Hari Sabtu 2 Maret 2013, tukang dan buruh, akan menerima gaji, sehingga sejak pagi hari sudah datang. Hari ini tukang dan buruhnya bersiul-siul, pertanda sore nanti, akan menangtongi uang hasil jerih payah selama sepekan bekerja.
Menjelang masuk Sholat Dhuhur, Daeng Nya’la meminta kepada buruhnya, untuk menaikkan batu batako dua buah dan campuran satu ember.
Ketika batu dan campuran itu sampai di posisi Daeng Nya’la lalu merencanakan memasang, tiba-tiba balok yang digunakan berdiri diketinggian empat, mengeluarkan suara “plok.”
Balok itu patah, Daeng Nya’la ambruk bersama dua buah batako yang baru saja diangkat naik oleh buruhnya yang bernama Daeng Taba.
Mendengar suara balok patah, Daeng Taba meloncat, sementara Daeng Nyala, jatuh ke tanah bersama batako, satu buah menghempas batako yang sedang dipersiapkan untuk di pasang, dan satu buah mengenai kepala Daeng Nya’la.
Sebelum tiba di kepala Daeng Nya’la, batako tersebut membentur tiang tangga, sehingga lentingan kedua itu, mengenai kepala Daeng Nya’la.
Sang buruh memberi tahu bosnya, “Berdarahki Kepala ta Daeng Nya’la”. Sejurus kemudian Daeng Nya’la membuka topi dan darah segar menetes di telinga kanannya.
Melihat kondisi seperti itu, Penulis segera bergerak mengambil “Minyak pusaka” namanya “Minyak Pa’kinta Cera” (Minyak Penahan Darah Mengalir), yang merupakan minyak pusaka peninggalan nenek.
Percaya atau tidak, darah langsung berhenti, sesekali ada darah menetes, bersama keringat dan minyak yang sudah mengenai telinga.
Daeng Nya’la lalu menyeka dengan baju kous putih. Kenapa ki Daeng Nya’la, ujarku dalam nada tanya, tidak apa-apaji haji.
Saya memeriksa kepala Daeng Nya’la, tanpak ada luka terbuka di bagian tengah kepala, akibat ujung batu batako. Penulis teringat akan pelatihan di Tagana, segera mengambil perlengkapan P3K, menutup luka yang sudah tidak mengeluarkan darah.
Dengan bekas minyak di kepala, lalu menumpukkan kapas, selanjutnya mengingat kepala seperti “sorban”. Dalam kondisi seperti itu, Daeng Nya’la seperti baru pulang dari tanah suci, tutur Daeng Taba yang menjadi asistennya.

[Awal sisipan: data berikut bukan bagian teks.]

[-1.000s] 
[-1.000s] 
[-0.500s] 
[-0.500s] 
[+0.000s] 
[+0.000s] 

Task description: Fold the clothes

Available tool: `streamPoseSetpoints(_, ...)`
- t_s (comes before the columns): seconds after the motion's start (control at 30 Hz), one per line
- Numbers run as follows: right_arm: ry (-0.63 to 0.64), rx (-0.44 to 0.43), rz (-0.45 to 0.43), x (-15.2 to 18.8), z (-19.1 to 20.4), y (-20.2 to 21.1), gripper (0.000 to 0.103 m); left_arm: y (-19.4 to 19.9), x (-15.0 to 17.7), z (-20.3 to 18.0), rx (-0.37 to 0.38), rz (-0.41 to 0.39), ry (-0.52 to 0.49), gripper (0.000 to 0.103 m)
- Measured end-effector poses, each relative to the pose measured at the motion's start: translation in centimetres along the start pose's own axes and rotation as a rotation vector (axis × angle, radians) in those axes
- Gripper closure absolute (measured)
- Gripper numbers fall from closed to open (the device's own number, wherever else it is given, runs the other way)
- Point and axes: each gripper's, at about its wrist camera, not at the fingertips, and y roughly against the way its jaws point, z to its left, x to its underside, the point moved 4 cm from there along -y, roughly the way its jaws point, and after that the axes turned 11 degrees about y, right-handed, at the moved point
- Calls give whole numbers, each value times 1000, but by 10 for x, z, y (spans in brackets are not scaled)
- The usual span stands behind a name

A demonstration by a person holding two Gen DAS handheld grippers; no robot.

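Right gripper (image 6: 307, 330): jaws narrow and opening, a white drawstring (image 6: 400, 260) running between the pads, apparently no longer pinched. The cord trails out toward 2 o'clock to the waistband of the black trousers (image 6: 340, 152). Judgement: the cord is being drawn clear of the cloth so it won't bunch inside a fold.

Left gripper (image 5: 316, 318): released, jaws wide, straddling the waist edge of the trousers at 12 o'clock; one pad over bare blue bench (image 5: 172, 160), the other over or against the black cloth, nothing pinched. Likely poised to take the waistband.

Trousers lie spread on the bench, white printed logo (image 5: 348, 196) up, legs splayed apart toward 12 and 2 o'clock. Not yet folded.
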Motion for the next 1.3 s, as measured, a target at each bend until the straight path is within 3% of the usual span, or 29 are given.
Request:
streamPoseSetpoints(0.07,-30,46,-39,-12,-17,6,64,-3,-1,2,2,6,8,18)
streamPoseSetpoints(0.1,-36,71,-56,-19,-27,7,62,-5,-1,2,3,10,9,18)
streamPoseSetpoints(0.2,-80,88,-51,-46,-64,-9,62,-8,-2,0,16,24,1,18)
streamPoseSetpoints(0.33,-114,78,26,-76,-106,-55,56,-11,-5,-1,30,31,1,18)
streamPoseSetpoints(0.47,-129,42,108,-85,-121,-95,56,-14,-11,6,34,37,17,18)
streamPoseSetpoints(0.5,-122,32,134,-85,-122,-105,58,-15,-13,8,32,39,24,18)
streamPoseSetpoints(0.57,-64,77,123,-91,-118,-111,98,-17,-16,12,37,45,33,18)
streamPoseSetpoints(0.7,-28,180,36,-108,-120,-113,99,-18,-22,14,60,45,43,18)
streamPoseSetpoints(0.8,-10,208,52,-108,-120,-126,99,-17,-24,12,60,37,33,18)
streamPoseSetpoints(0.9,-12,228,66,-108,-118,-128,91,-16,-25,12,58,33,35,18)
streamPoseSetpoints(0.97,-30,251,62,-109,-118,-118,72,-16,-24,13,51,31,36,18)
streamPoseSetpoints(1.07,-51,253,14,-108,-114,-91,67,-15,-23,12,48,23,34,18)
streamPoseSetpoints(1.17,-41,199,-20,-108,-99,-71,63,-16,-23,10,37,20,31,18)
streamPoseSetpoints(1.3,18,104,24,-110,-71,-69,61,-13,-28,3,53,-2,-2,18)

Maka lahirlah goresan pena, dengan judul “Daeng Nya’la Pulang Haji”keduanya lalu terbahak-bahak.
Setelah perawatan berlangsung, kemudian memberi obat antibiotik, membuatkan teh panas, kami bertiga menikmati kondisi itu, sembari menganalisis jalannya peristiwa.
Seusai sholat dhuhurdilanjutkan makan siang bersama tukang. Daeng Nya’la melanjutkan pekerjaannya hingga menjelang sore hari.
Sekaligus menerima upahnya selama enam hari, pesan orang bijak, “bayarlah upah sebelum keringatnya kering” salamaki.